According to Stacey’s model, which originates in the world of management, there are two axes of reference that determine the latitude for decision-making processes. The X axis in the graph refers to the level of the resultant certainty of a particular event. It does not deal with future prediction or prophecy, but with evaluating a probabilistic situation. The more familiar we are with a past event, the easier it is to evaluate what is going to happen, and the less familiar we are, the more difficult it will be. If it’s a “black swan,” something we’ve never before encountered, it will be more difficult to evaluate what the new situation will look like.  

Stacey's Matrix.
Stacey's Matrix.

Both those who believe that the coronavirus is at most another type of flu, and those who maintain that it’s the most serious epidemic since the Spanish flu, will be on the left side of the X axis; while those who maintain that the numbers and the data that are being bandied about are not reliable, and therefore it’s impossible to know what is really happening or will happen, will be far on the right side of the X axis. 

The Y axis, in contrast, does not deal with future probability, but with the organizational agreement around the values of the present – and where the coronavirus is concerned, with each community’s social pact. The broader the consensus (for example, in Israel,  “Do not cast me off in old age,” or “We expect our soldiers to defend us” are sentiments most people can identify with), as indicated on the lower part of the Y axis, the easier it is for society to make decisions, even if they entail a steep price.  

And vice versa: the more that substantive and fundamental differences of values exist concerning the motives behind the decisions, concerning the correct point of balance between individual freedom and the common good, and concerning the personal-social price that we are liable to pay, the more difficult it is to arrive at universally agreed decisions (the upper part of the Y axis).
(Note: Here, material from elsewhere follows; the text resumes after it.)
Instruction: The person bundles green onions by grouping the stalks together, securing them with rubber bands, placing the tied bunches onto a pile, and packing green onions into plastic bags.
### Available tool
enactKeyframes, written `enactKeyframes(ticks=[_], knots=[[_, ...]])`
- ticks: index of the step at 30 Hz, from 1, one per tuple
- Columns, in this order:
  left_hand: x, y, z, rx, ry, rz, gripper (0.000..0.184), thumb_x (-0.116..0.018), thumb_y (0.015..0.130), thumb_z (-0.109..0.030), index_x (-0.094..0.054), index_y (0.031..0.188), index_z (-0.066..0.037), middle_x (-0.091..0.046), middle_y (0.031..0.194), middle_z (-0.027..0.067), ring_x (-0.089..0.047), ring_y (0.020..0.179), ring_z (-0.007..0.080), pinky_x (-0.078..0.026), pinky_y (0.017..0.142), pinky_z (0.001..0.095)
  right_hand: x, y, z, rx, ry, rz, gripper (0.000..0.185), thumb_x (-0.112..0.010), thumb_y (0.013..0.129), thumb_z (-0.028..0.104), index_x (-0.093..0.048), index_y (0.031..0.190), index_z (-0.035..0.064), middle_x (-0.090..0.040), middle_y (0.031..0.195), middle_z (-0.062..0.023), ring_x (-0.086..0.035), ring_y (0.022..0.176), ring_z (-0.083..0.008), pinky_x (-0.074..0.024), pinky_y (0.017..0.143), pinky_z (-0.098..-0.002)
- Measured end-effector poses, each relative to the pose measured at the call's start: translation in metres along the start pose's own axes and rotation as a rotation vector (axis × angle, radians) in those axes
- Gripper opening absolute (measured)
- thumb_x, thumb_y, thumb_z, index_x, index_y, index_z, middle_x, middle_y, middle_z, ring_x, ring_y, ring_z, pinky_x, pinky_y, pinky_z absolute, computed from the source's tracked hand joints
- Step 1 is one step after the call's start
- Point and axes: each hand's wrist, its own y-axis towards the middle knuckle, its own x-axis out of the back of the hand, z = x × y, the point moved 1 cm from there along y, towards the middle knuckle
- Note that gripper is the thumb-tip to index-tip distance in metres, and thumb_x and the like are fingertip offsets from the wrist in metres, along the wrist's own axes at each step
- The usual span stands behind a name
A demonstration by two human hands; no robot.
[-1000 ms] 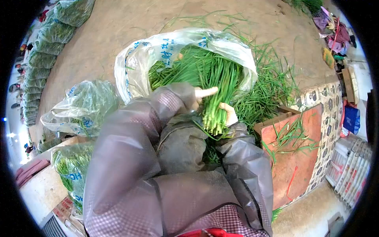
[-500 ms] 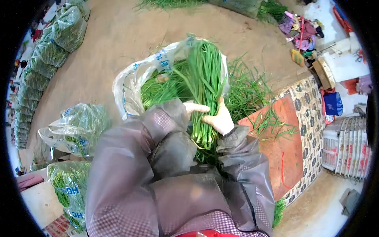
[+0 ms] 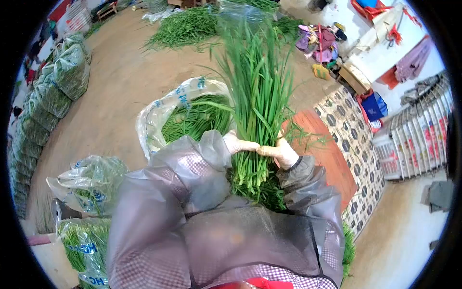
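Note:
A long bunch of chives [image 3: 260,91] stands upright in front of my chest, leaves fanned out at the top and pale cut stems below. My left hand [image 3: 239,144] grips its lower part from the left. From the right side my right hand [image 3: 283,153] wraps the same bunch, and the thumbs meet across its front. Just left of the bunch is an open clear plastic bag [image 3: 143,126] with more chives [image 3: 199,118] lying inside. Under the stems, more greens show at my lap, partly hidden.
Filled bags [image 3: 72,72] line the left side, and closer bags [image 3: 86,245] stand by my left elbow. A reddish board [image 3: 327,154] lies at right beside a patterned mat [image 3: 358,159]. Stacked white crates [image 3: 414,139] stand far right. Loose greens [image 3: 185,26] lie at the back.
The bunch of chives, lying over the bag's edge before, now stands upright with leaves spread, further right of the bag. Both hands still hold it. The camera view has tilted up.

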Motion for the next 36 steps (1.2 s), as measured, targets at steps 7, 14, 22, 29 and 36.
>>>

In line with political need

Where would you say the government’s decision-making process lies these days? In the blue area or the purple area in the graph? Recall the warnings that are broadcast to us every night on television. Do we deserve an illusion of un-unequivocal, linear decision making (“Quarantine is the solution!”)? Or is it the latitude of uncertainty, in which decision making is naturally far more complex, that characterizes “the greatest crisis since…”? If so, wouldn’t it make sense for us to be hearing a far more modest message (“The truth is, we don’t know”)?
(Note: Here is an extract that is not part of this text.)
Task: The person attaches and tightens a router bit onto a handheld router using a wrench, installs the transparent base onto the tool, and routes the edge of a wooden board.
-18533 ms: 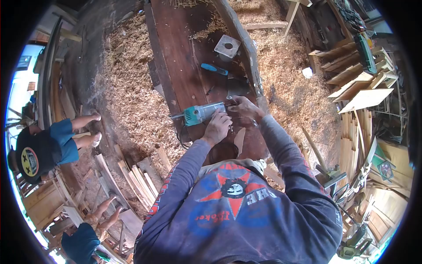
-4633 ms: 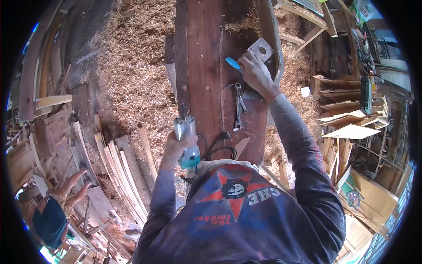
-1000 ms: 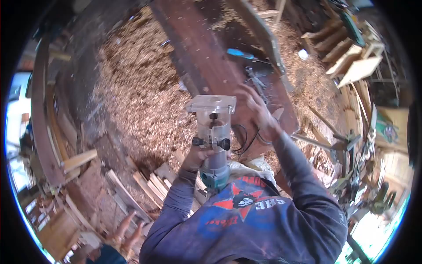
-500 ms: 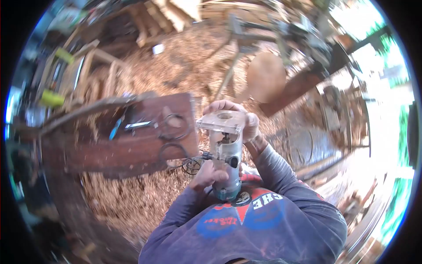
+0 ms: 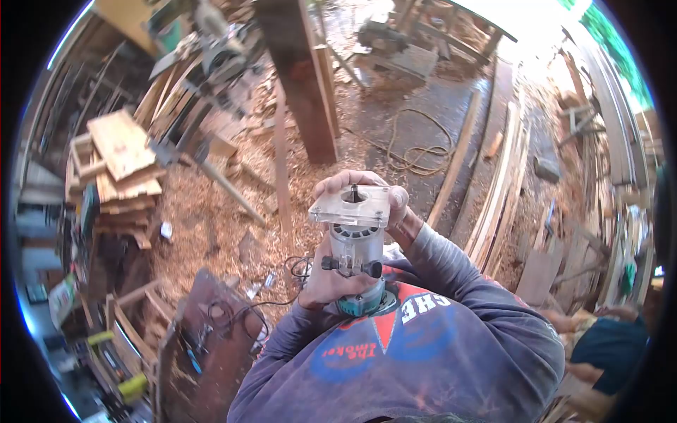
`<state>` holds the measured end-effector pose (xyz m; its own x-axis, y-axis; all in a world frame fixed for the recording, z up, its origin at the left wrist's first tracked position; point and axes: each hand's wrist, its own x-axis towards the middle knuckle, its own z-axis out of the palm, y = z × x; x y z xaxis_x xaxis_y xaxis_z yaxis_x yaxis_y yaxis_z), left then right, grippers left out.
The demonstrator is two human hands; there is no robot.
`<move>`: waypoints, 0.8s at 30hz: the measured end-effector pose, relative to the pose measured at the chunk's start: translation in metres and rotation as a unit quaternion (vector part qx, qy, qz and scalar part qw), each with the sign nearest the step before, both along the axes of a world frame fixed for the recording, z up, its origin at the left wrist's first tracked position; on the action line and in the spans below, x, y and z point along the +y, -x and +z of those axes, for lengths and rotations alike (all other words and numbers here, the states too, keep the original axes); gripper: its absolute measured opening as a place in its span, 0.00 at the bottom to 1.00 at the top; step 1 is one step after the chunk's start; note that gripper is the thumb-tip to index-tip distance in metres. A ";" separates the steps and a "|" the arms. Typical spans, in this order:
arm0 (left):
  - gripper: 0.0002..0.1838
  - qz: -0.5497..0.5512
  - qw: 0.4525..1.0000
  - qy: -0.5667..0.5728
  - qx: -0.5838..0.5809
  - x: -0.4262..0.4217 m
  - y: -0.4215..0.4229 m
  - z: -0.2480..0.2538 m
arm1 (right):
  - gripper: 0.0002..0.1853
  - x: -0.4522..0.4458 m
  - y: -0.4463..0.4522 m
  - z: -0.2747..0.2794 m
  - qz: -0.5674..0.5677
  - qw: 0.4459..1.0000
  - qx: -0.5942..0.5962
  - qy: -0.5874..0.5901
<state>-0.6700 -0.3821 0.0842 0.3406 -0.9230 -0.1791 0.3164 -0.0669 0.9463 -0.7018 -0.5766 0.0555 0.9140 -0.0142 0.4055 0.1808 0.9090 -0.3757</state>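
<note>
A trim router (image 5: 356,243) with a clear square base plate and a teal motor end stands before my chest, base plate up. The bit tip shows through the hole in the plate. My left hand (image 5: 331,278) is closed around the lower body, thumb across it near the black knobs. Behind the base plate, my right hand (image 5: 363,185) grips its far edge and right corner, some fingers hidden. A dark power cord (image 5: 278,303) trails off to the left.
A dark wooden board (image 5: 218,352) with tools lies lower left. Stacked planks (image 5: 127,169) stand left, and a thick beam (image 5: 303,84) ahead. Long timber strips (image 5: 497,190) and a coiled rope (image 5: 423,151) lie right. Another person (image 5: 606,345) is at lower right. Shavings cover the floor.
My view has swung to the right, so the dark board now sits lower left. The base plate is closer to the motor body, and the bit tip reaches its hole. Both hands still hold the router.
</note>
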 end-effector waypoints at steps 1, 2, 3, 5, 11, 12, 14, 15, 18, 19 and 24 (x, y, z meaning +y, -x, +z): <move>0.34 -0.017 0.999 0.017 -0.023 -0.017 0.000 0.001 | 0.49 -0.013 0.007 -0.005 -0.017 0.999 -0.033 -0.027; 0.34 -0.037 0.999 0.019 -0.031 -0.035 0.000 0.009 | 0.49 -0.027 0.016 -0.008 -0.044 0.998 -0.027 -0.023; 0.34 -0.055 0.998 0.020 -0.038 -0.050 -0.001 0.014 | 0.49 -0.038 0.022 -0.011 -0.062 0.997 -0.027 -0.026; 0.34 -0.092 0.994 0.001 -0.052 -0.070 -0.006 0.014 | 0.49 -0.055 0.030 -0.016 -0.089 0.994 -0.021 -0.054; 0.35 -0.168 0.985 -0.001 -0.048 -0.128 -0.039 0.022 | 0.52 -0.085 0.024 -0.016 -0.206 0.975 -0.014 -0.078; 0.37 -0.181 0.983 0.002 -0.043 -0.136 -0.048 0.018 | 0.53 -0.088 0.022 -0.015 -0.232 0.970 0.010 -0.072; 0.38 -0.207 0.978 0.009 -0.031 -0.158 -0.064 0.022 | 0.57 -0.094 0.013 -0.010 -0.300 0.949 0.080 -0.055; 0.39 -0.215 0.976 0.011 -0.016 -0.165 -0.073 0.025 | 0.57 -0.100 0.006 -0.008 -0.309 0.946 0.085 -0.055; 0.42 -0.229 0.973 0.006 0.021 -0.185 -0.103 0.033 | 0.62 -0.116 -0.019 0.002 -0.336 0.933 0.127 -0.020; 0.42 -0.216 0.976 0.010 0.024 -0.183 -0.108 0.032 | 0.62 -0.114 -0.026 0.003 -0.324 0.937 0.130 -0.014; 0.44 -0.155 0.986 0.059 0.008 -0.197 -0.145 0.028 | 0.61 -0.133 -0.074 0.000 -0.296 0.947 0.116 -0.044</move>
But governmental systems in our time always “know.” Cause-and-effect relations that are completely unconnected, and others that are closely interconnected because of the complexity of the system but which it’s convenient to ignore, are replaced, in accordance with political need, with the advice of experts from the system (the green area in the illustration). But with extreme events like epidemics, the know-how is acquired only after the fact. At such times, we need social and political psychologists who understand theories of crisis management, including impacts on mental health, no less than we need medical personnel who deal on a daily basis with entirely different aspects of public health. 

Decision making that is motivated by risk aversion is fundamentally different from decision making that is motivated by hope. The asymmetry between them is clear and has been proved in innumerable studies in psychology and economics. As a society, it is incumbent on us to find the right balances between fear and hope. And not through experts who live in linear illusion, but through humble recognition of the complexity of systems. As a physician who has been occupied for many years with managing patients with complex cases, I have to say that not a day goes by without my recalling the immortal words of Sir William Osler: “Medicine is a science of uncertainty and an art of probability.” The eruption of the coronavirus also obeys that rule.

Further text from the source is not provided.